> [Work order]:
The whole listing below should be output again, word for word.
========================
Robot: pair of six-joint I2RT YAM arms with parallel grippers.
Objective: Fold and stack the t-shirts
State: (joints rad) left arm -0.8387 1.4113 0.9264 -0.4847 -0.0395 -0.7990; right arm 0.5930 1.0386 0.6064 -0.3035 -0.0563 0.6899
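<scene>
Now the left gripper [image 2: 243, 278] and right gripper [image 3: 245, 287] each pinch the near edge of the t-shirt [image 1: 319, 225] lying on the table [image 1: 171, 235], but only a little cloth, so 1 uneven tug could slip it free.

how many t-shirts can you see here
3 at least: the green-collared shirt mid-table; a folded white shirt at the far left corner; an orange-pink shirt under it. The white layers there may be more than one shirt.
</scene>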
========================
> [Answer]:
Robot: pair of six-joint I2RT YAM arms with parallel grippers.
Objective: Fold and stack the t-shirts
State: (joints rad) left arm -0.8387 1.4113 0.9264 -0.4847 -0.0395 -0.7990; right arm 0.5930 1.0386 0.6064 -0.3035 -0.0563 0.6899
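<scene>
Now the left gripper [image 2: 243, 278] and right gripper [image 3: 245, 287] each pinch the near edge of the t-shirt [image 1: 319, 225] lying on the table [image 1: 171, 235], but only a little cloth, so 1 uneven tug could slip it free.

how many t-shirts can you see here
3 at least: the green-collared shirt mid-table; a folded white shirt at the far left corner; an orange-pink shirt under it. The white layers there may be more than one shirt.
</scene>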

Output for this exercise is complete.